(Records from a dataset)
☆ ☆ ☆ ☆
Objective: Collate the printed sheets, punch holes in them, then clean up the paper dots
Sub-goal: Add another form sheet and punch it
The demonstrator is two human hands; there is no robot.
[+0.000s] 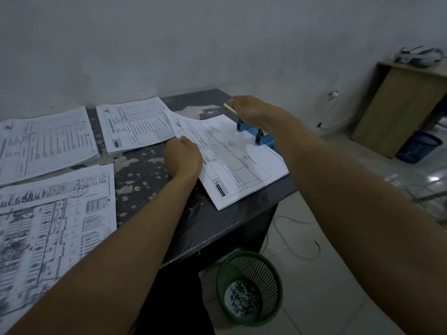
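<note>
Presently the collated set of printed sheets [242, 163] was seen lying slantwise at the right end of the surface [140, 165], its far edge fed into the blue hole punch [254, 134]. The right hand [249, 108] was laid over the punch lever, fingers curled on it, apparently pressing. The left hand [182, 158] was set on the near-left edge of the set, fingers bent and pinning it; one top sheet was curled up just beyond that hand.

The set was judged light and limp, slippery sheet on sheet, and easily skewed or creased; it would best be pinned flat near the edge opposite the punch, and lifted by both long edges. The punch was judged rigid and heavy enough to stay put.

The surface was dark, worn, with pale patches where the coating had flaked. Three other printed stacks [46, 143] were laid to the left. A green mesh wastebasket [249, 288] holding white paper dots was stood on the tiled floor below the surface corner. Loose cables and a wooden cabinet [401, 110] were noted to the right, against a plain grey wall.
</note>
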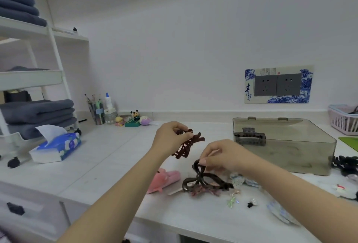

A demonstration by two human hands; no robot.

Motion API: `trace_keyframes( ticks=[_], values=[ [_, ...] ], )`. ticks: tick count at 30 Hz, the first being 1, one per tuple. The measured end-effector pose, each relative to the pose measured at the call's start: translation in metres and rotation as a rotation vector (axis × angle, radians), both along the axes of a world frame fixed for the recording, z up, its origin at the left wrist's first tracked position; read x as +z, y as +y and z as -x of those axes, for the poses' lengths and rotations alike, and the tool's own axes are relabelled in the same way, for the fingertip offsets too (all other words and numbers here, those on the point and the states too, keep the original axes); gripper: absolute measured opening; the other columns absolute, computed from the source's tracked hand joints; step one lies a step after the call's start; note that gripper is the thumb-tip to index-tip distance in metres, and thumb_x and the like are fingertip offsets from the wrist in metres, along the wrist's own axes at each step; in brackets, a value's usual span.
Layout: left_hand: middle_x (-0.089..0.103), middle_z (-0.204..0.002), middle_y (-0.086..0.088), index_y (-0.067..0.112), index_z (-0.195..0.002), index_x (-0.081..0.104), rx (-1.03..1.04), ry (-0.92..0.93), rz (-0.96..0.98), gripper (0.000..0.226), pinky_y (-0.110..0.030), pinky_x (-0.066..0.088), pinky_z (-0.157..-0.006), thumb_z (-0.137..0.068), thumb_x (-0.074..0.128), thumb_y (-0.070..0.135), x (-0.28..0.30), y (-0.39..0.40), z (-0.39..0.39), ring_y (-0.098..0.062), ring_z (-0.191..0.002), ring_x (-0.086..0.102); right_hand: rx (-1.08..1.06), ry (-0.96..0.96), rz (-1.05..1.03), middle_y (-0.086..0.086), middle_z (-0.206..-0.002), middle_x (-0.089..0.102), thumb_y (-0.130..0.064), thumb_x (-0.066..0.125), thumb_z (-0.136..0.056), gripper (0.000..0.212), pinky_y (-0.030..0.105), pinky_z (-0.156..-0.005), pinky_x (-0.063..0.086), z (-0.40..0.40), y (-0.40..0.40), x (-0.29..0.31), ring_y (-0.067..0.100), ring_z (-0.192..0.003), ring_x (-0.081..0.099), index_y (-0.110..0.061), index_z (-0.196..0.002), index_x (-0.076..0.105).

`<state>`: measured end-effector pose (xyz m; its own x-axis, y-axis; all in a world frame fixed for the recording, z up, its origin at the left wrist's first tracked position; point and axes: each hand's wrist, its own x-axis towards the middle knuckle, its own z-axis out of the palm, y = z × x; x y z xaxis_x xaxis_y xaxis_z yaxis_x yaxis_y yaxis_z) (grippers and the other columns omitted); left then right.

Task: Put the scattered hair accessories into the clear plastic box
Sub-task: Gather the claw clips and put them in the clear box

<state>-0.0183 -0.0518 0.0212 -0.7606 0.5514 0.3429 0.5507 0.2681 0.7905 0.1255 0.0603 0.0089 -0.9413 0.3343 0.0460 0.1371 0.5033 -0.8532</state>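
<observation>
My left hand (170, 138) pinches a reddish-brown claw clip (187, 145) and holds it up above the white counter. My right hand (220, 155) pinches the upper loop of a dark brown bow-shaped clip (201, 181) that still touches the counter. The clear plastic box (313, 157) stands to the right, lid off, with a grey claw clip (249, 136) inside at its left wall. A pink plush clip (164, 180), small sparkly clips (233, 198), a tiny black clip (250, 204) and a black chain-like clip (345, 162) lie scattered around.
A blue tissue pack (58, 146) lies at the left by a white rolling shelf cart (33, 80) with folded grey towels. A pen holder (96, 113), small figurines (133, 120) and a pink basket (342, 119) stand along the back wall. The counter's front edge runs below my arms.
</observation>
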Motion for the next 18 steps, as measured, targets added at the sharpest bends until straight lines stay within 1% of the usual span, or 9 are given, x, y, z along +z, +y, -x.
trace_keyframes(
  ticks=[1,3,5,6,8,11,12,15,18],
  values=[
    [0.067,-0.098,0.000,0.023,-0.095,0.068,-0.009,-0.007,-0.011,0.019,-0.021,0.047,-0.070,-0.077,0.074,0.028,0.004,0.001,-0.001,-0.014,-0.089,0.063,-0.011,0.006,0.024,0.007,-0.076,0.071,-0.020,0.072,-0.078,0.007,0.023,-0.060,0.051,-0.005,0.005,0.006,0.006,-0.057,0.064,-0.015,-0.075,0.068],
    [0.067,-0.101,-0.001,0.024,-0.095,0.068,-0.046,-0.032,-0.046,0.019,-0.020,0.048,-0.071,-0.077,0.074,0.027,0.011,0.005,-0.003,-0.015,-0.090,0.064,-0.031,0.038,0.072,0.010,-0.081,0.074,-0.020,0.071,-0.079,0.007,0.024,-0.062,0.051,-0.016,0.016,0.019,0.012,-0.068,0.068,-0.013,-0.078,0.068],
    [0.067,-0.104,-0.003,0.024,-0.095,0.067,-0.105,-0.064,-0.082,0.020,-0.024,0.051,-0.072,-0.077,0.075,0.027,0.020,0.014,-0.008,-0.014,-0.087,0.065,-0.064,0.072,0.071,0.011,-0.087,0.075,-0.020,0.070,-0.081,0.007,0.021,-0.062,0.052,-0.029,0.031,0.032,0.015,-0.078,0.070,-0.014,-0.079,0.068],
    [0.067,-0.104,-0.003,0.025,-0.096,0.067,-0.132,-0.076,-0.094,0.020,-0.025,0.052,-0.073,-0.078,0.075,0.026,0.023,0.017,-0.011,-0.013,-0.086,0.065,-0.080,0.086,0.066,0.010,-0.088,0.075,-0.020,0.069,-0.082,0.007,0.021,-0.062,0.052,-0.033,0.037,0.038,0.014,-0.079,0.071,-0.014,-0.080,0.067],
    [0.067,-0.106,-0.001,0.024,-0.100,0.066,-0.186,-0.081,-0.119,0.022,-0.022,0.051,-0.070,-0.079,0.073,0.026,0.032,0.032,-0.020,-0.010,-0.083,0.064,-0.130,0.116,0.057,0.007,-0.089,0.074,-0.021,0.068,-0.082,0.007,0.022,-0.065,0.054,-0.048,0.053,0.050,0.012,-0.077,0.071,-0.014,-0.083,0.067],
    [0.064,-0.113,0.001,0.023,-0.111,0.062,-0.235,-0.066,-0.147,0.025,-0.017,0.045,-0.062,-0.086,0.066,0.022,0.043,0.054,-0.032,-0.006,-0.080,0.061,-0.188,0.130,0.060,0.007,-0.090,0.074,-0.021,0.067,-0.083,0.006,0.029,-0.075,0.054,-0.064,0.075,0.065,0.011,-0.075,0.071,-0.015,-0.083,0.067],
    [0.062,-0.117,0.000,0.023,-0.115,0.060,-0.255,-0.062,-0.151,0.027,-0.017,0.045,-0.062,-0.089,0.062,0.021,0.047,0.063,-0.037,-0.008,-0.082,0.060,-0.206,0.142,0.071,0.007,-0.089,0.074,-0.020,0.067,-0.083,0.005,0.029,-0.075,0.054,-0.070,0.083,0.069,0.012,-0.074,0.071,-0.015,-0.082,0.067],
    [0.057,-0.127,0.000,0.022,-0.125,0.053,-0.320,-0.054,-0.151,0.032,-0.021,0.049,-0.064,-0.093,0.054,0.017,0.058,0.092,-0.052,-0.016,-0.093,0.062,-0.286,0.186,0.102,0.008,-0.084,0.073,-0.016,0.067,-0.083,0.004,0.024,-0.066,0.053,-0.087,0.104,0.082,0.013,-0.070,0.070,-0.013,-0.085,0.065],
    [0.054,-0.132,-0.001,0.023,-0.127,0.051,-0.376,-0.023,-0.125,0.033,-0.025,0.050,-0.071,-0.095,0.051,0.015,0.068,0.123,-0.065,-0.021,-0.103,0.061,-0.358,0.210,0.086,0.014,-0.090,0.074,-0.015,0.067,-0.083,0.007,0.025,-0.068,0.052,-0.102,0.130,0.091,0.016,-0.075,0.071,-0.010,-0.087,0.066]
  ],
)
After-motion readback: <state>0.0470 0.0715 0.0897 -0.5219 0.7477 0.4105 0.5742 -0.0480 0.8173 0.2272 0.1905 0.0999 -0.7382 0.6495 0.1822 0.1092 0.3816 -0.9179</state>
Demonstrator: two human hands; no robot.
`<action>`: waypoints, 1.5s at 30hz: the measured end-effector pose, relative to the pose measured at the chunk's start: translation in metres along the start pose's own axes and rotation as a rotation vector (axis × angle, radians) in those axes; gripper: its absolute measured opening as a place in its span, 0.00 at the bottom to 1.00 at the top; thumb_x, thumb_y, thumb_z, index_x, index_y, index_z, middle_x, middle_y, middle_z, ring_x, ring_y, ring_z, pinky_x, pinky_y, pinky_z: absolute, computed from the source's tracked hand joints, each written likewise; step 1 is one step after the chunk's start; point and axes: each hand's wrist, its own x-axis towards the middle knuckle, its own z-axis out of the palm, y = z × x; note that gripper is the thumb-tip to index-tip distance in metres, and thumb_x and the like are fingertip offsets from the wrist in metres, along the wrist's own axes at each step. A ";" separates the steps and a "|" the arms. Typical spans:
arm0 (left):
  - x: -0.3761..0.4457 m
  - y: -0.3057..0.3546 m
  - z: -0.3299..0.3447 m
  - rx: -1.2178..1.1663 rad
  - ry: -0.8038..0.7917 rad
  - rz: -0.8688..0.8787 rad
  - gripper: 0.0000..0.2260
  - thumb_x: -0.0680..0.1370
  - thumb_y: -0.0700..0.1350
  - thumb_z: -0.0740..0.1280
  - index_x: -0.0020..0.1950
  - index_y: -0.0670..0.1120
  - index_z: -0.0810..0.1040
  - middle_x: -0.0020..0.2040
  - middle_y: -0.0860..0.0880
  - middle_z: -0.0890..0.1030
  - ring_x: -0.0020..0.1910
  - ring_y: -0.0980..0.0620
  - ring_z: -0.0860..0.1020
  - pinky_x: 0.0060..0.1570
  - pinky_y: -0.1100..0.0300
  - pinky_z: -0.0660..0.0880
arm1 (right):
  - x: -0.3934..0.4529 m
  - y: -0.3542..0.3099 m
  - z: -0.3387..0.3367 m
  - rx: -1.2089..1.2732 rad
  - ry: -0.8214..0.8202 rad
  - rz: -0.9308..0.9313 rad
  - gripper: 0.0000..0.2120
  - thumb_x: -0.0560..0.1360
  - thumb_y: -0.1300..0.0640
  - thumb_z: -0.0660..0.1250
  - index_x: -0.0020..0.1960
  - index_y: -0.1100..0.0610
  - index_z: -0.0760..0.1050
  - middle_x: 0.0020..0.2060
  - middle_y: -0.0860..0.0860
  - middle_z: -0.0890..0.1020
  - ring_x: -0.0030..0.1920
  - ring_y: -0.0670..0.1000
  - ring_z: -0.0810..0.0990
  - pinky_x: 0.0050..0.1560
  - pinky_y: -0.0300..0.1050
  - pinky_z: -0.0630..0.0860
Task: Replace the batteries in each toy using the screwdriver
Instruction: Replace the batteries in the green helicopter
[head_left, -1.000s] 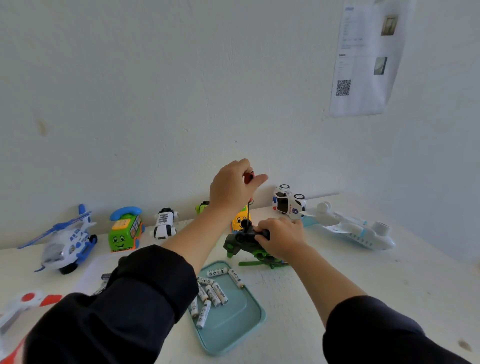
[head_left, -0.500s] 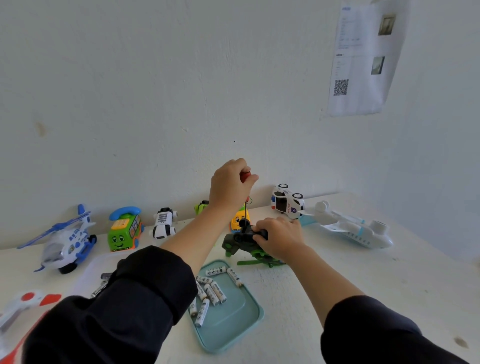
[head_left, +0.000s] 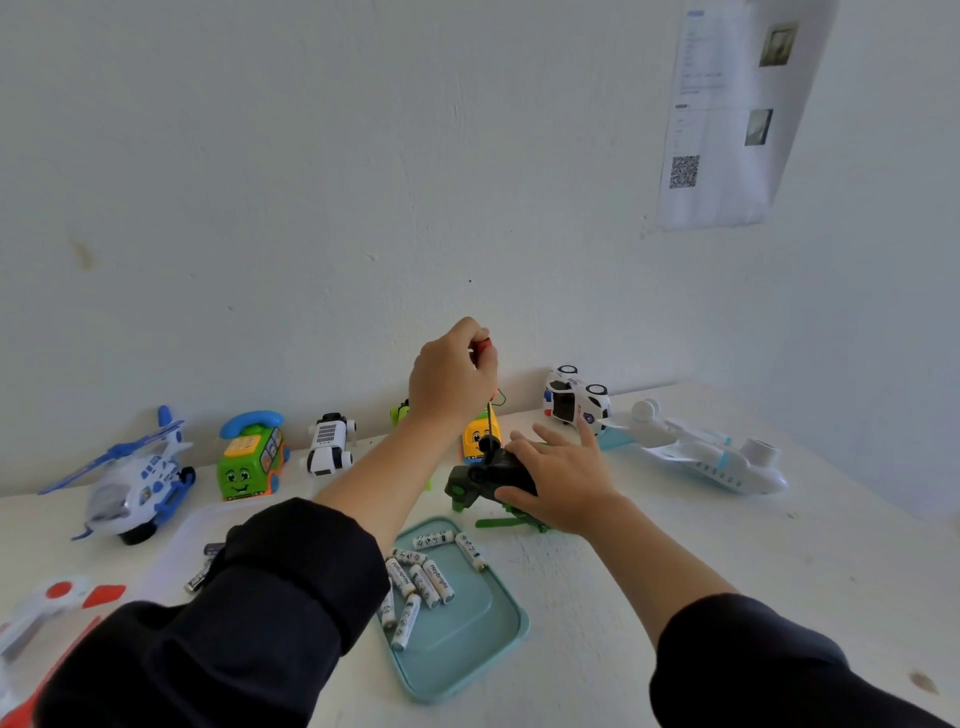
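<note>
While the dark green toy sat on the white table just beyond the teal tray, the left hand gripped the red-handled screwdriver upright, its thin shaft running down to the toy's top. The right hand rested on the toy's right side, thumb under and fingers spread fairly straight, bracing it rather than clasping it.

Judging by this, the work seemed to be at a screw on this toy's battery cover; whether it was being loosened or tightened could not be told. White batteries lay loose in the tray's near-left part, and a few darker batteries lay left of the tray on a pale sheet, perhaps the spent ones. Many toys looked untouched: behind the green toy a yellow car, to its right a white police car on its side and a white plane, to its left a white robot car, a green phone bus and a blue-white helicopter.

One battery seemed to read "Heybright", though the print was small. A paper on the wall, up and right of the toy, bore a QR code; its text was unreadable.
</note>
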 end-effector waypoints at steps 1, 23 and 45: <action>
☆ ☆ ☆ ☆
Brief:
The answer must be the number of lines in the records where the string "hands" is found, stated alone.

Answer space:
3